▶ [EXERCISE] Don't include any picture when you restate the data word for word.

▶ [DATA]
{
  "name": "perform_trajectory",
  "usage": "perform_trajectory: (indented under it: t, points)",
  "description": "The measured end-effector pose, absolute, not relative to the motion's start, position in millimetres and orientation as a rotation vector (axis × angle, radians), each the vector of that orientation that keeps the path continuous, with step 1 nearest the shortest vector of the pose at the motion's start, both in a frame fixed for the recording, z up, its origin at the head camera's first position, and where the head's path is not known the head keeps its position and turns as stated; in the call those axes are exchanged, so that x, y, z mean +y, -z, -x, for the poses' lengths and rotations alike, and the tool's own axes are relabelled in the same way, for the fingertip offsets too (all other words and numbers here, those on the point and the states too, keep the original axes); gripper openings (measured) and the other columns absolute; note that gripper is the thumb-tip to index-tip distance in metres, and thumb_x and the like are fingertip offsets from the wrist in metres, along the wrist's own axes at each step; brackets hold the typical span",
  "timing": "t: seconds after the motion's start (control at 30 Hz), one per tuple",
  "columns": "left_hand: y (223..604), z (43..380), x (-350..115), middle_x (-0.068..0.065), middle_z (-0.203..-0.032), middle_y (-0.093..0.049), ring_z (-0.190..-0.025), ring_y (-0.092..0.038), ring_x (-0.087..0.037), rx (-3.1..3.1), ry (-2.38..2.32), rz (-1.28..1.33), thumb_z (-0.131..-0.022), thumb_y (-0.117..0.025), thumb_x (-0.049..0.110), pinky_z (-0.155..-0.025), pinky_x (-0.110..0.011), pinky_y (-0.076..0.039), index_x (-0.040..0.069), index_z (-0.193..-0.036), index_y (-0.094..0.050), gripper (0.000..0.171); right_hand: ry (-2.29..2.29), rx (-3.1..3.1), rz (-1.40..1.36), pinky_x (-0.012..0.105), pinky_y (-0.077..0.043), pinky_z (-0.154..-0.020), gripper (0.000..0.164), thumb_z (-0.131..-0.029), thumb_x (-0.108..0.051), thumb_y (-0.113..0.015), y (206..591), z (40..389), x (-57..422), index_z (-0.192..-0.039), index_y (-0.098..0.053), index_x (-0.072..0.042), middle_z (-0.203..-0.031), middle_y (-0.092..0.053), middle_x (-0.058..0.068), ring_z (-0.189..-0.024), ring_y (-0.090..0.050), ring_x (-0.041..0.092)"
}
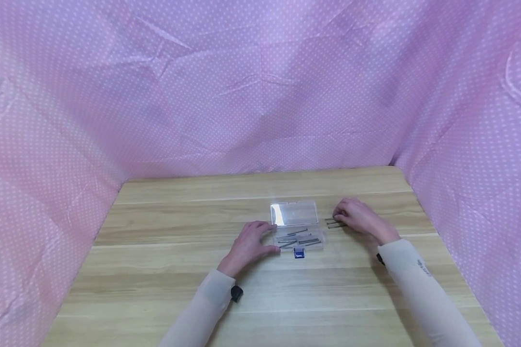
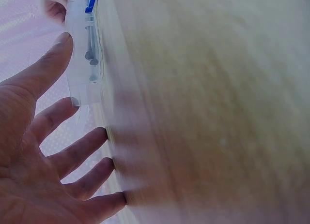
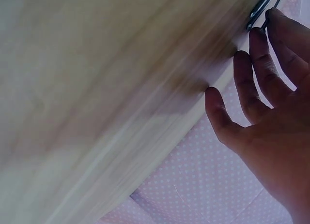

▶ [TASK OUTPUT]
{
  "name": "perform_trajectory",
  "usage": "perform_trajectory: (indented under it: t, points)",
  "description": "The measured end-effector pose, absolute, not relative to the motion's start, position in millimetres and orientation as a rotation vector (axis × angle, radians), each the vector of that orientation that keeps the path continuous, with step 1 nearest the shortest vector of the pose at the motion's start, both in a frame fixed for the recording, z up, its origin at the head camera's first position, and where the head's path is not known the head keeps its position and turns as stated; in the call those axes are exchanged, so that x, y, z mean +y, -z, -x, for the poses' lengths and rotations alike, and the tool's own axes are relabelled in the same way, for the fingertip offsets too (all other words and numbers here, those on the point and the states too, keep the original axes); gripper openings (measured) and the other columns absolute; note that gripper is the thumb-tip to index-tip distance in metres, and thumb_x and the like are fingertip offsets from the wrist in metres, along the wrist's own axes at each step; brackets hold the typical span",
  "timing": "t: seconds after the motion's start (control at 30 Hz), one per tuple",
  "columns": "left_hand: y (223..604), z (43..380), x (-350..115), middle_x (-0.068..0.065), middle_z (-0.203..-0.032), middle_y (-0.093..0.049), ring_z (-0.190..-0.025), ring_y (-0.092..0.038), ring_x (-0.087..0.037), rx (-3.1..3.1), ry (-2.38..2.32), rz (-1.28..1.33), thumb_z (-0.131..-0.022), thumb_y (-0.117..0.025), thumb_x (-0.049..0.110), pinky_z (-0.155..-0.025), pinky_x (-0.110..0.011), pinky_y (-0.076..0.039), index_x (-0.040..0.069), index_z (-0.193..-0.036), index_y (-0.094..0.050), gripper (0.000..0.171); right_hand: ry (-2.29..2.29), rx (-3.1..3.1), rz (-1.40..1.36), pinky_x (-0.012..0.105), pinky_y (-0.077..0.043), pinky_z (-0.154..-0.020), gripper (0.000..0.164), thumb_z (-0.131..-0.029), thumb_x (-0.108..0.051), thumb_y (-0.113..0.015), y (206..591), z (40..389), x (-57..422), index_z (-0.192..-0.039), index_y (-0.098..0.053), index_x (-0.072..0.042), middle_z (-0.203..-0.031), middle_y (-0.092..0.053), middle_x (-0.058..0.068), ring_z (-0.189..-0.024), ring_y (-0.090..0.050), ring_x (-0.041..0.092)"
}

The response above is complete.